Yeobright promised, and she continued: "What I want
is your advice, for you are my relation--I mean, a sort
of guardian to me--aren't you, Clym?"

"Well, yes, I suppose I am; a sort of guardian. In fact,
I am, of course," he said, altogether perplexed as to
her drift.

"I am thinking of marrying," she then observed blandly.
"But I shall not marry unless you assure me that you approve
of such a step. Why don't you speak?"

"I was taken rather by surprise. But, nevertheless, I am
very glad to hear such news. I shall approve, of course,
dear Tamsie. Who can it be? I am quite at a loss to guess.
No I am not--'tis the old doctor!--not that I mean to call
him old, for he is not very old after all. Ah--I noticed
when he attended you last time!"

"No, no," she said hastily. "'Tis Mr. Venn."

Clym's face suddenly became grave.

"There, now, you don't like him, and I wish I hadn't
mentioned him!" she exclaimed almost petulantly.
"And I shouldn't have done it, either, only he keeps
on bothering me so till I don't know what to do!"

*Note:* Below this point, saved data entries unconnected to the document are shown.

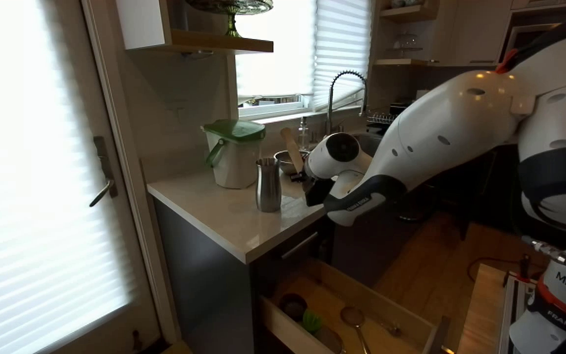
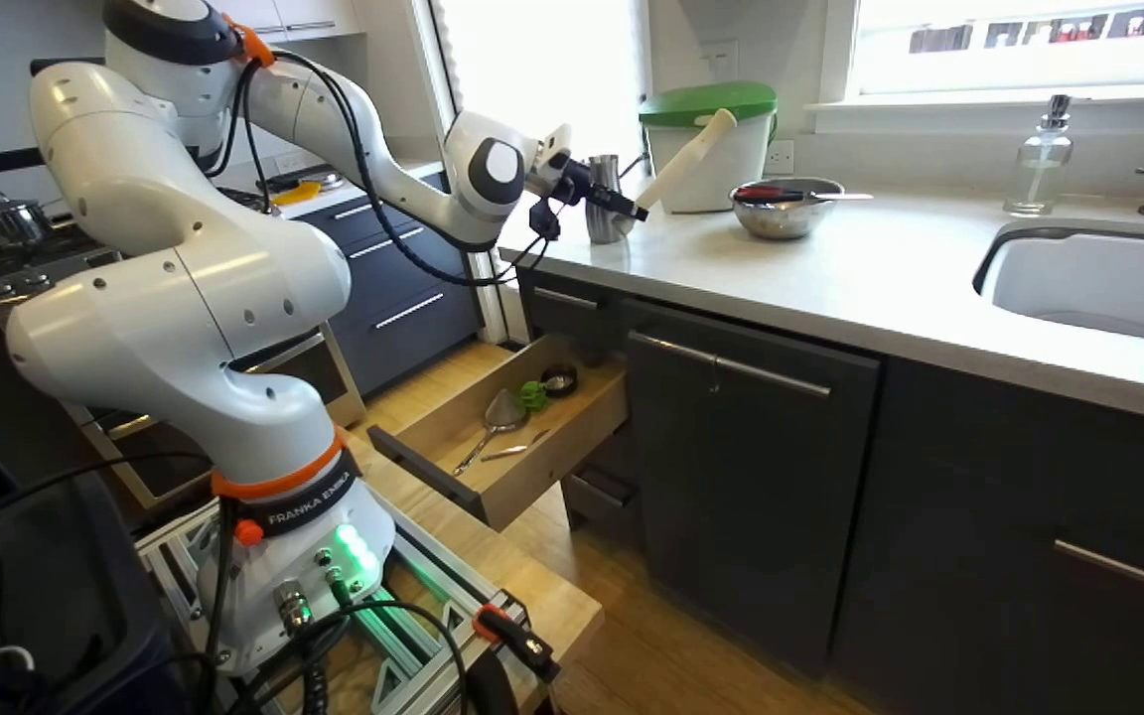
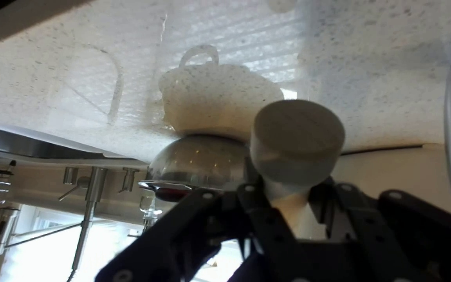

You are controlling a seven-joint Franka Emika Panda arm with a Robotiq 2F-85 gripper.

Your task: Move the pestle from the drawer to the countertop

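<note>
Pincer (image 3: pixel 289 199) of mine, pinching the pestle (image 3: pixel 298 135) just behind its broad lower end, which I judge leaves that end free to be set down first; in both exterior views the rest slants upward. I hold it over the countertop (image 1: pixel 219 206), near the steel cup (image 1: pixel 268 187) and metal bowl (image 2: pixel 786 216), whether touching that surface I cannot tell. Below, the drawer (image 2: pixel 552 459) stands pulled out, presumably so that I may reach its contents.

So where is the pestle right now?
In an exterior view, the pestle is tilted in the gripper, just right of the steel cup and left of the metal bowl.
</note>
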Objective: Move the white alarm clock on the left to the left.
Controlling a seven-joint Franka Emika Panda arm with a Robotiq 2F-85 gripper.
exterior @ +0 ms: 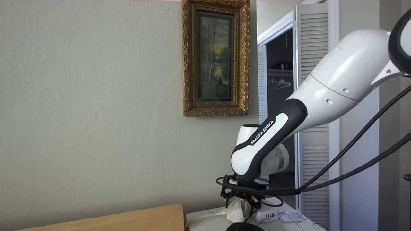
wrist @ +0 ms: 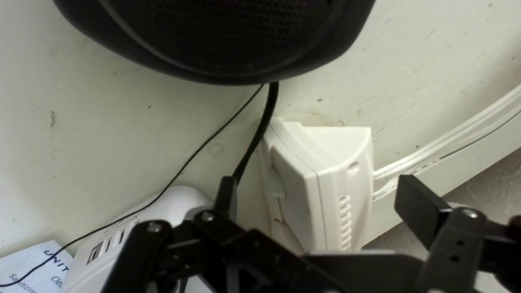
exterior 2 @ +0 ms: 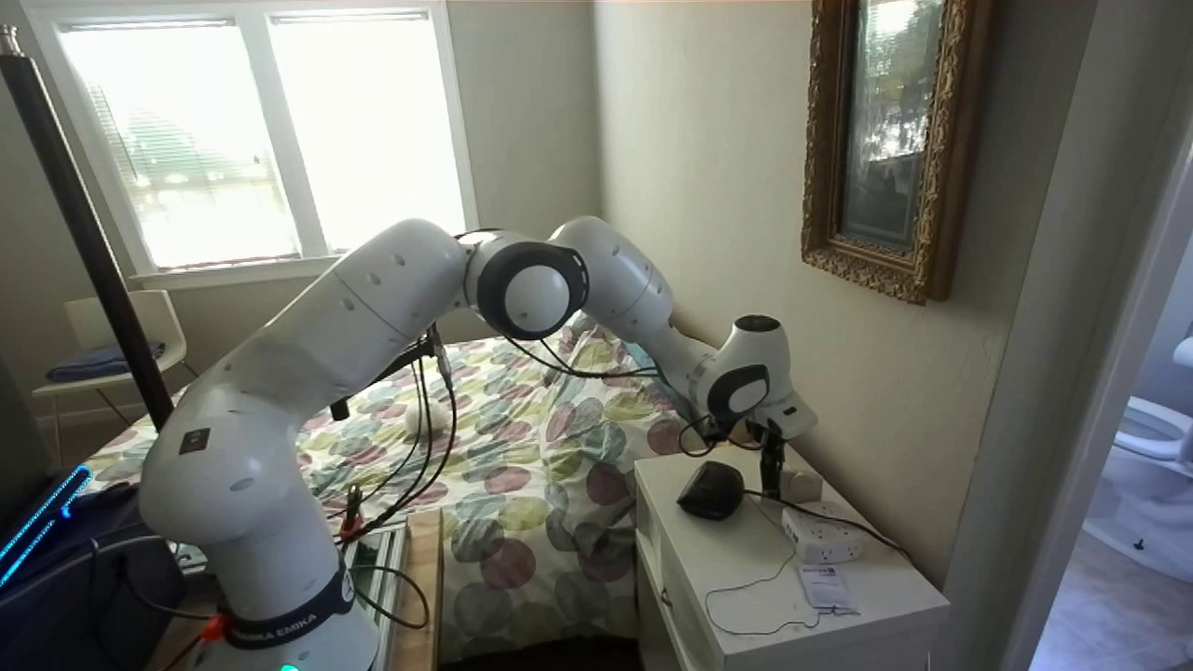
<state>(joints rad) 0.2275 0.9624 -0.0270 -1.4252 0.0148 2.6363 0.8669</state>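
You have a white cabinet, its top dotted with small dark specks. Near one edge you see the clock; white cords run along that edge up to its back, though you cannot tell if they plug in. Apart from it sits the black device, with a thick cord that passes close by the clock. Near the clock you also have the power strip, and beside that, the slip, hand-lettered "UNIT". A thin cord loops over the top; in the wrist view you see it cross the power strip and the slip.
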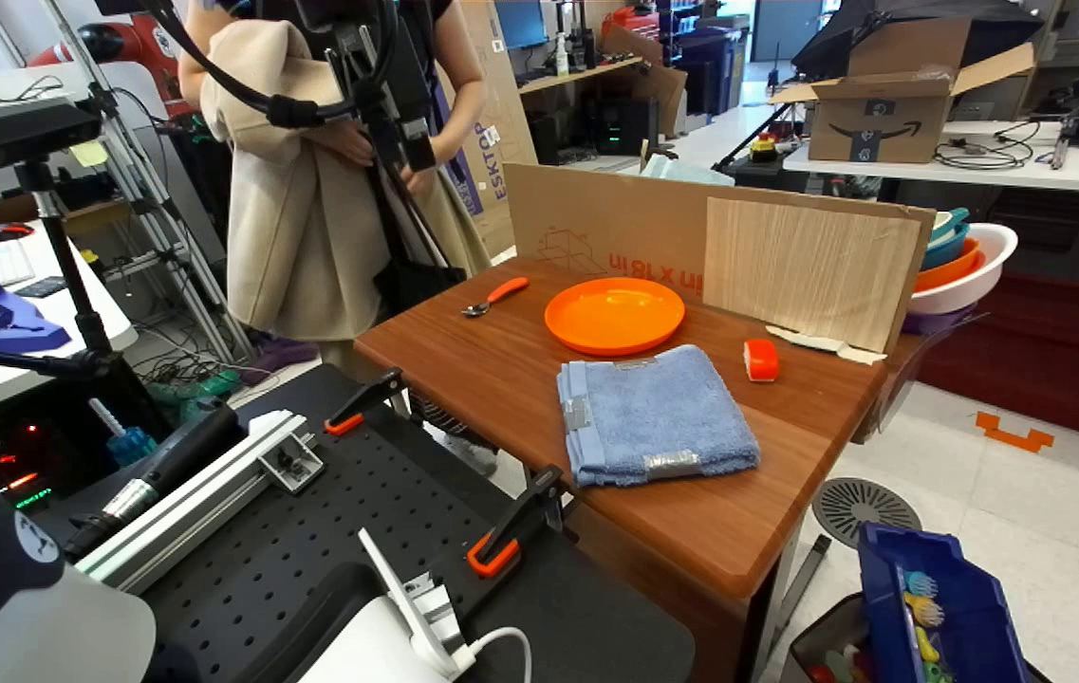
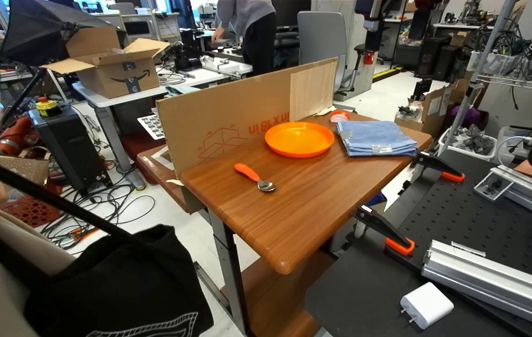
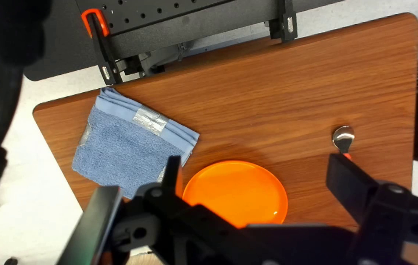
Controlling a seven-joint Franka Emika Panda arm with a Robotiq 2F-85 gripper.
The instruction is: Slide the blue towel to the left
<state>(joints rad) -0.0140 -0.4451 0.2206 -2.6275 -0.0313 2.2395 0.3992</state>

Clym looked at the heath. "I like Venn well enough,"
he answered at last. "He is a very honest and at the same
time astute man. He is clever too, as is proved by his
having got you to favour him. But really, Thomasin, he is
not quite--"

"Gentleman enough for me? That is just what I feel.
I am sorry now that I asked you, and I won't think any
more of him. At the same time I must marry him if I marry
anybody--that I WILL say!"

"I don't see that," said Clym, carefully concealing every
clue to his own interrupted intention, which she plainly
had not guessed. "You might marry a professional man,
or somebody of that sort, by going into the town to live
and forming acquaintances there."

"I am not fit for town life--so very rural and silly
as I always have been. Do not you yourself notice
my countrified ways?"

"Well, when I came home from Paris I did, a little;
but I don't now."

"That's because you have got countrified too. O, I couldn't
live in a street for the world! Egdon is a ridiculous
old place; but I have got used to it, and I couldn't
be happy anywhere else at all."

"Neither could I," said Clym.

"Then how could you say that I should marry some town man?
I am sure, say what you will, that I must marry Diggory,
if I marry at all. He has been kinder to me than anybody else,
and has helped me in many ways that I don't know of!"
Thomasin almost pouted now.

"Yes, he has," said Clym in a neutral tone. "Well, I
wish with all my heart that I could say, marry him.
But I cannot forget what my mother thought on that matter,
and it goes rather against me not to respect her opinion.
There is too much reason why we should do the little we can
to respect it now."

"Very well, then," sighed Thomasin. "I will say no more."

"But you are not bound to obey my wishes. I merely say
what I think."

"O no--I don't want to be rebellious in that way,"
she said sadly. "I had no business to think of him--I
ought to have thought of my family. What dreadfully bad
impulses there are in me!" Her lips trembled, and she
turned away to hide a tear.

Clym, though vexed at what seemed her unaccountable taste,
was in a measure relieved to find that at any rate the
marriage question in relation to himself was shelved.
Through several succeeding days he saw her at different
times from the window of his room moping disconsolately
about the garden. He was half angry with her for
choosing Venn; then he was grieved at having put himself
in the way of Venn's happiness, who was, after all,
as honest and persevering a young fellow as any on Egdon,
since he had turned over a new leaf. In short, Clym did
not know what to do.

When next they met she said abruptly, "He is much more
respectable now than he was then!"

"Who? O yes--Diggory Venn."

"Aunt only objected because he was a reddleman."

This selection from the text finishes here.